VMware Horizon VDI on AWS

By Bharath Babbur / Oct 27,2022

Intuitive was approached by a Large Integrated Health Management company to solve a security issue on their current environment which is currently using the normal Remote Desktop Protocol (RDP) to access their business critical application hosted on a Windows platform. This Blog talks about the solution in detail.

Requirement:

The Internal users were accessing critical applications based on SAP BO/DS, and other Windows based agents installed on Normal Windows Boxes enabled with Terminal Services. The Access was primarily via the Remote Desktop Protocol (RDP) on port 3389, which is very commonly used port and liable to security threats and exposure. So, the Customer wanted to put in place a more secure and robust solution, which would not use the normal RDP ports, and thereby solve the potential security issues that may arise.

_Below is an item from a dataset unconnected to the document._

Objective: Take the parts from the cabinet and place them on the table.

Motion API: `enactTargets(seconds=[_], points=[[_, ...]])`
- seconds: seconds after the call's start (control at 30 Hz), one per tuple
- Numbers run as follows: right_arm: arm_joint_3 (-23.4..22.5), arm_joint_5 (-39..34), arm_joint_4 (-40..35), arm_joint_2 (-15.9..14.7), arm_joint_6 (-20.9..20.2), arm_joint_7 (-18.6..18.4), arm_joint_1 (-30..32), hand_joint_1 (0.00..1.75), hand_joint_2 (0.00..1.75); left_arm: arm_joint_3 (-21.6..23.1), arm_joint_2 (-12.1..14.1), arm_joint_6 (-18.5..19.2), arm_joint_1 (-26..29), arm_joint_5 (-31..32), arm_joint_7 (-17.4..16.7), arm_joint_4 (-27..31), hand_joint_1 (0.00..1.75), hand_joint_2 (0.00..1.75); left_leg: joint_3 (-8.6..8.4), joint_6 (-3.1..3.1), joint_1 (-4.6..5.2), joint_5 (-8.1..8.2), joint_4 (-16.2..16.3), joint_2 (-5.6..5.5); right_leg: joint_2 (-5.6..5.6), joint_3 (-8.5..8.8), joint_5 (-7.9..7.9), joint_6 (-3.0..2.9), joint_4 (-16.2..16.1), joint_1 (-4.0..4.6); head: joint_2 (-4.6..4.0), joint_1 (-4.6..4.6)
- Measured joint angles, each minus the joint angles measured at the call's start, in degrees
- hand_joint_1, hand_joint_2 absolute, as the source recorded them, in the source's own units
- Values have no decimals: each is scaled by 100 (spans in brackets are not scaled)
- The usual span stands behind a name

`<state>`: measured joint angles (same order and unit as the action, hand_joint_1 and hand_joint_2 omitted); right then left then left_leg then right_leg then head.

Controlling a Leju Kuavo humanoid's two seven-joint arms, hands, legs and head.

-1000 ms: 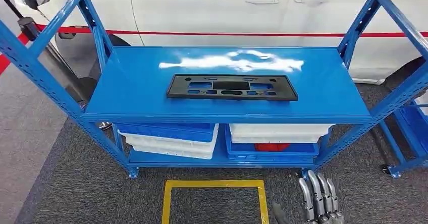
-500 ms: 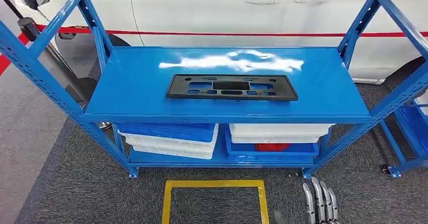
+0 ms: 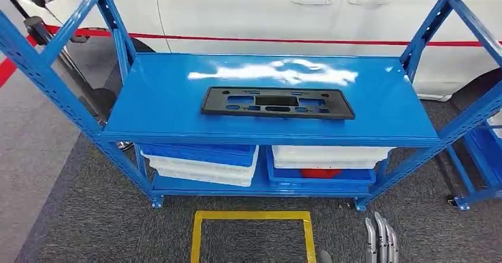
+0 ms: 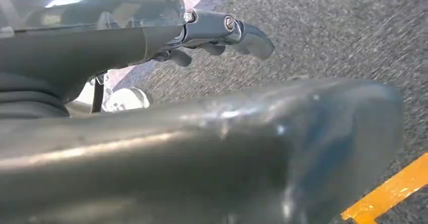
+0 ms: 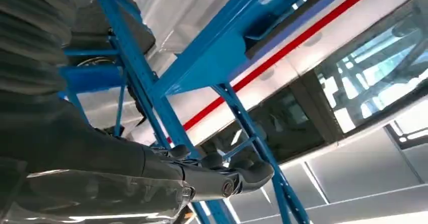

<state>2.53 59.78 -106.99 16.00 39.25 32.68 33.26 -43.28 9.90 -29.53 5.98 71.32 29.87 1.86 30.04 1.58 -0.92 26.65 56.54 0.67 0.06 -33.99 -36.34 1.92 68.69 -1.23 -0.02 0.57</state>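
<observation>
Flat black plate (image 3: 277, 102): probably light, stiff; best gripped along one long edge. Right robot hand (image 3: 380, 241) empty, fingers straight; left robot hand (image 4: 222, 35) likewise.

Part (image 3: 277, 102): flat black plastic plate, long rectangular outline, several cut-out slots and small holes. Lies flat on the top shelf of the blue cabinet (image 3: 160, 112), roughly centred, long side parallel to the shelf's front edge. Nothing touches it; shelf surface glossy, reflection behind it.

car workshop floor, blue steel rack (image 3: 269, 134), white car (image 3: 284, 8), grey carpet (image 3: 89, 215)
</observation>
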Motion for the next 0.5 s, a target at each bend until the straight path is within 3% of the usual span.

Limitation and considerations:

  1. Customer is a VMware shop
  2. Needs a robust, highly available, simple solution.
  3. On-Prem SDDC is running on legacy version of vSphere, so latest VDI solution deployment not possible
  4. Customer has presence on Native AWS
  5. There are limited users who would be using the VDI Solution (upto a 100 Users) with dedicated desktops

Solution:

Intuitive came up with a solution to deploy VMware Horizon VDI on the Native AWS, using the Windows EC2 instances for the connection servers and the Windows Desktops, without integrating it with the vCenter or using VMware Dynamic Environment Manager (Formerly Known as VMware User Environment Manager) and Unified Access Gateway (UAG)

Logical Design Diagram:

Design Explanation:

Considering the limitation of the vSphere version running on the on-prem site, we decided to use the Native AWS, which would allow us to use and deploy the latest Horizon components versions on the latest Windows OS version as well and ability to take advantages of natively available High Availability built into AWS, additionally we would be closer to the Application in case of a DR as the AWS is the DR Site of the critical applications as well.

Since we cannot deploy any VMware appliances like vCenter and Horizon on the Native AWS, also considering the customer was using dedicated desktops and we do not have the requirement of UAG and DEM along with the integration to vCenter to dynamically create and allocate desktops, we could go into AWS without any issues

We deployed the Prod Horizon component of connection servers in HA Pair with dedicated desktops behind it in the AWS East-1 Prod VPC, which would hair pin back to on-prem Active Directory (AD) service for Authentication and would entitle users to authenticate into the Desktops and connection servers. The users would the use the dedicated desktops streamed using BLAST and PCOIP Protocols to the Horizon clients, which have all the required windows based application \ agents installed on it, which would connect back to the applications and Databases back on-prem. Since the network connectivity between the on-prem site and the AWS VPC was good, we were able to stream the desktops without any major latency issues.

For the DR the on-prem critical application in case of a site down situation would failover to the East-2 DR VPC configured on AWS, so to maintain the locality of the Horizon, we can failover to a similar setup on the East-2 VPC, using a separate connection server URL.